Collected data below:

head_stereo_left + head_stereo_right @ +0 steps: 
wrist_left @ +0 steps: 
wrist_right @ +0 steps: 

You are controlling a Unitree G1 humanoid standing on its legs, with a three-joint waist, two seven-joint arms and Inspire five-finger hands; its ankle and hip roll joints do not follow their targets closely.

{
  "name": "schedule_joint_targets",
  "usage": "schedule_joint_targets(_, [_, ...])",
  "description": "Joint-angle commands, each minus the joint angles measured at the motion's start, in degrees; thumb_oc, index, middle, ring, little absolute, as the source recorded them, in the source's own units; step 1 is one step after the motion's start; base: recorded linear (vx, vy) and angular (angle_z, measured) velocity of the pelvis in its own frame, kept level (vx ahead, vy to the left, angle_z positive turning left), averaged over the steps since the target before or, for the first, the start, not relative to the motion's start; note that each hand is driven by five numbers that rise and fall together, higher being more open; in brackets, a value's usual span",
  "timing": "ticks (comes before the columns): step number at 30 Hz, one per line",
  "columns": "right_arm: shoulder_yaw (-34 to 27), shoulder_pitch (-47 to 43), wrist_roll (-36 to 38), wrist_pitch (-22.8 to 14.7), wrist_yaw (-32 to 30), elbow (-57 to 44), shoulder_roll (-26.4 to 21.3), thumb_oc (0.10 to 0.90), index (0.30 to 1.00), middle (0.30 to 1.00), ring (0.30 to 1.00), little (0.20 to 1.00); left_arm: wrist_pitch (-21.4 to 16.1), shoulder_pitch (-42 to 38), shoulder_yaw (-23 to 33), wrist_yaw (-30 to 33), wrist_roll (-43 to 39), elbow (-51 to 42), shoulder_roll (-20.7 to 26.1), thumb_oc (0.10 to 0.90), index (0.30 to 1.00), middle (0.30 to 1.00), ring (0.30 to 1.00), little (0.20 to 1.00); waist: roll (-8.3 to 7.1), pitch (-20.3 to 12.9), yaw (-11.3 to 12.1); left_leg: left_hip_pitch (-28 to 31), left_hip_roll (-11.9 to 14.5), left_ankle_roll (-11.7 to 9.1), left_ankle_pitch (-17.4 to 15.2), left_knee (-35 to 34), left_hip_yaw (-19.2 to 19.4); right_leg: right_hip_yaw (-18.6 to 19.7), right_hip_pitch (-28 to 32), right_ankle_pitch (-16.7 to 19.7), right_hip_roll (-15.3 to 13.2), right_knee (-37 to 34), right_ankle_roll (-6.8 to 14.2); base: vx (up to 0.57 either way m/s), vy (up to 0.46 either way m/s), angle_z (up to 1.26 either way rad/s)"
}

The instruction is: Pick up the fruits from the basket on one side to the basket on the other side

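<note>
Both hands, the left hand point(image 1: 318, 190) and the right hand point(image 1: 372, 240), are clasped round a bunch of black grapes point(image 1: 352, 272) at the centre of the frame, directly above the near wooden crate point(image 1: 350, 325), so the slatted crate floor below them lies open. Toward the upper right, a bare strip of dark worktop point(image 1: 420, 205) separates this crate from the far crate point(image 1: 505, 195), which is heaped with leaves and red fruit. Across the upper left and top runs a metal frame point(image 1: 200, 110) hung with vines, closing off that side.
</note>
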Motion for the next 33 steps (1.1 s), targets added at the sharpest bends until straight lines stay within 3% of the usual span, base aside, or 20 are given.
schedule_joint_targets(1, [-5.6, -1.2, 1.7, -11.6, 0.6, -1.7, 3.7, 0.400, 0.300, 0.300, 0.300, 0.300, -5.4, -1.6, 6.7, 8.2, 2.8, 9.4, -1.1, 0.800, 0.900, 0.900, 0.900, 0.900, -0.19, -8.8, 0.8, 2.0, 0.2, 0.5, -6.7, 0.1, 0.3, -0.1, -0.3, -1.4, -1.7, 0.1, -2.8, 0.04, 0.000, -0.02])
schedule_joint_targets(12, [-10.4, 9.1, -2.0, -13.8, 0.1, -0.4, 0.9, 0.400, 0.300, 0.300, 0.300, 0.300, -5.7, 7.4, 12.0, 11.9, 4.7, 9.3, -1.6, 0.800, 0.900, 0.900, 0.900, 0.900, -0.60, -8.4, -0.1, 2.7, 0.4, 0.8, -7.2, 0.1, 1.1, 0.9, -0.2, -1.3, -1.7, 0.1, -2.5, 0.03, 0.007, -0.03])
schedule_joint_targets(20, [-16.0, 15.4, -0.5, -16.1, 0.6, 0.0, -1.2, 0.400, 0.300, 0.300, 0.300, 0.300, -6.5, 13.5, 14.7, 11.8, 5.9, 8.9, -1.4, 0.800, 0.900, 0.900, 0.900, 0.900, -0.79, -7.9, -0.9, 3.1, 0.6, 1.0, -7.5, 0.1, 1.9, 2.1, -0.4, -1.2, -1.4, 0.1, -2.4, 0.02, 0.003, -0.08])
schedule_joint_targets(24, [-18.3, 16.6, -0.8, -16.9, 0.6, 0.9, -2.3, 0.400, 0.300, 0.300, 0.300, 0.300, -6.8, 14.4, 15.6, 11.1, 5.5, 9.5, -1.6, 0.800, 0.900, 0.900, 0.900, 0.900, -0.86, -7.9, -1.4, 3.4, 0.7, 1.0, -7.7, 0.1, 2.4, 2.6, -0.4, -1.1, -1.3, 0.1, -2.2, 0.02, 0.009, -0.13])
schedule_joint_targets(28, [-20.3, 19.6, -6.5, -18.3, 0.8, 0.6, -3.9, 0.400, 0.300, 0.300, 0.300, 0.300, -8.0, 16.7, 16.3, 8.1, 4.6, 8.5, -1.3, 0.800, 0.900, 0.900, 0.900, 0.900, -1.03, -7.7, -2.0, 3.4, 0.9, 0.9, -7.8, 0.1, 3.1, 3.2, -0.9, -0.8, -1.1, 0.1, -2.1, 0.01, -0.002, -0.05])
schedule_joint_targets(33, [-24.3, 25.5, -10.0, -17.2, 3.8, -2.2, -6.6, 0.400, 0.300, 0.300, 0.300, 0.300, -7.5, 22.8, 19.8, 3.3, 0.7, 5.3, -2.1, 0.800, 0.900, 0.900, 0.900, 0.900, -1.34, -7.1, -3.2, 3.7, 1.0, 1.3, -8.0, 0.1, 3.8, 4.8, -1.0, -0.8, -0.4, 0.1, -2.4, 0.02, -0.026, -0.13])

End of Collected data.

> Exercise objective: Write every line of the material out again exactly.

> Exercise output:
head_stereo_left + head_stereo_right @ +0 steps: 
wrist_left @ +0 steps: 
wrist_right @ +0 steps: 

You are controlling a Unitree G1 humanoid standing on its legs, with a three-joint waist, two seven-joint arms and Inspire five-finger hands; its ankle and hip roll joints do not follow their targets closely.

{
  "name": "schedule_joint_targets",
  "usage": "schedule_joint_targets(_, [_, ...])",
  "description": "Joint-angle commands, each minus the joint angles measured at the motion's start, in degrees; thumb_oc, index, middle, ring, little absolute, as the source recorded them, in the source's own units; step 1 is one step after the motion's start; base: recorded linear (vx, vy) and angular (angle_z, measured) velocity of the pelvis in its own frame, kept level (vx ahead, vy to the left, angle_z positive turning left), averaged over the steps since the target before or, for the first, the start, not relative to the motion's start; note that each hand is driven by five numbers that rise and fall together, higher being more open; in brackets, a value's usual span",
  "timing": "ticks (comes before the columns): step number at 30 Hz, one per line",
  "columns": "right_arm: shoulder_yaw (-34 to 27), shoulder_pitch (-47 to 43), wrist_roll (-36 to 38), wrist_pitch (-22.8 to 14.7), wrist_yaw (-32 to 30), elbow (-57 to 44), shoulder_roll (-26.4 to 21.3), thumb_oc (0.10 to 0.90), index (0.30 to 1.00), middle (0.30 to 1.00), ring (0.30 to 1.00), little (0.20 to 1.00); left_arm: wrist_pitch (-21.4 to 16.1), shoulder_pitch (-42 to 38), shoulder_yaw (-23 to 33), wrist_yaw (-30 to 33), wrist_roll (-43 to 39), elbow (-51 to 42), shoulder_roll (-20.7 to 26.1), thumb_oc (0.10 to 0.90), index (0.30 to 1.00), middle (0.30 to 1.00), ring (0.30 to 1.00), little (0.20 to 1.00); waist: roll (-8.3 to 7.1), pitch (-20.3 to 12.9), yaw (-11.3 to 12.1); left_leg: left_hip_pitch (-28 to 31), left_hip_roll (-11.9 to 14.5), left_ankle_roll (-11.7 to 9.1), left_ankle_pitch (-17.4 to 15.2), left_knee (-35 to 34), left_hip_yaw (-19.2 to 19.4); right_leg: right_hip_yaw (-18.6 to 19.7), right_hip_pitch (-28 to 32), right_ankle_pitch (-16.7 to 19.7), right_hip_roll (-15.3 to 13.2), right_knee (-37 to 34), right_ankle_roll (-6.8 to 14.2); base: vx (up to 0.57 either way m/s), vy (up to 0.46 either way m/s), angle_z (up to 1.26 either way rad/s)"
}

The instruction is: Pick up the fruits from the basket on one side to the basket on the other side

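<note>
Both hands, the left hand point(image 1: 318, 190) and the right hand point(image 1: 372, 240), are clasped round a bunch of black grapes point(image 1: 352, 272) at the centre of the frame, directly above the near wooden crate point(image 1: 350, 325), so the slatted crate floor below them lies open. Toward the upper right, a bare strip of dark worktop point(image 1: 420, 205) separates this crate from the far crate point(image 1: 505, 195), which is heaped with leaves and red fruit. Across the upper left and top runs a metal frame point(image 1: 200, 110) hung with vines, closing off that side.
</note>
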Motion for the next 33 steps (1.1 s), targets added at the sharpest bends until straight lines stay within 3% of the usual span, base aside, or 20 are given.
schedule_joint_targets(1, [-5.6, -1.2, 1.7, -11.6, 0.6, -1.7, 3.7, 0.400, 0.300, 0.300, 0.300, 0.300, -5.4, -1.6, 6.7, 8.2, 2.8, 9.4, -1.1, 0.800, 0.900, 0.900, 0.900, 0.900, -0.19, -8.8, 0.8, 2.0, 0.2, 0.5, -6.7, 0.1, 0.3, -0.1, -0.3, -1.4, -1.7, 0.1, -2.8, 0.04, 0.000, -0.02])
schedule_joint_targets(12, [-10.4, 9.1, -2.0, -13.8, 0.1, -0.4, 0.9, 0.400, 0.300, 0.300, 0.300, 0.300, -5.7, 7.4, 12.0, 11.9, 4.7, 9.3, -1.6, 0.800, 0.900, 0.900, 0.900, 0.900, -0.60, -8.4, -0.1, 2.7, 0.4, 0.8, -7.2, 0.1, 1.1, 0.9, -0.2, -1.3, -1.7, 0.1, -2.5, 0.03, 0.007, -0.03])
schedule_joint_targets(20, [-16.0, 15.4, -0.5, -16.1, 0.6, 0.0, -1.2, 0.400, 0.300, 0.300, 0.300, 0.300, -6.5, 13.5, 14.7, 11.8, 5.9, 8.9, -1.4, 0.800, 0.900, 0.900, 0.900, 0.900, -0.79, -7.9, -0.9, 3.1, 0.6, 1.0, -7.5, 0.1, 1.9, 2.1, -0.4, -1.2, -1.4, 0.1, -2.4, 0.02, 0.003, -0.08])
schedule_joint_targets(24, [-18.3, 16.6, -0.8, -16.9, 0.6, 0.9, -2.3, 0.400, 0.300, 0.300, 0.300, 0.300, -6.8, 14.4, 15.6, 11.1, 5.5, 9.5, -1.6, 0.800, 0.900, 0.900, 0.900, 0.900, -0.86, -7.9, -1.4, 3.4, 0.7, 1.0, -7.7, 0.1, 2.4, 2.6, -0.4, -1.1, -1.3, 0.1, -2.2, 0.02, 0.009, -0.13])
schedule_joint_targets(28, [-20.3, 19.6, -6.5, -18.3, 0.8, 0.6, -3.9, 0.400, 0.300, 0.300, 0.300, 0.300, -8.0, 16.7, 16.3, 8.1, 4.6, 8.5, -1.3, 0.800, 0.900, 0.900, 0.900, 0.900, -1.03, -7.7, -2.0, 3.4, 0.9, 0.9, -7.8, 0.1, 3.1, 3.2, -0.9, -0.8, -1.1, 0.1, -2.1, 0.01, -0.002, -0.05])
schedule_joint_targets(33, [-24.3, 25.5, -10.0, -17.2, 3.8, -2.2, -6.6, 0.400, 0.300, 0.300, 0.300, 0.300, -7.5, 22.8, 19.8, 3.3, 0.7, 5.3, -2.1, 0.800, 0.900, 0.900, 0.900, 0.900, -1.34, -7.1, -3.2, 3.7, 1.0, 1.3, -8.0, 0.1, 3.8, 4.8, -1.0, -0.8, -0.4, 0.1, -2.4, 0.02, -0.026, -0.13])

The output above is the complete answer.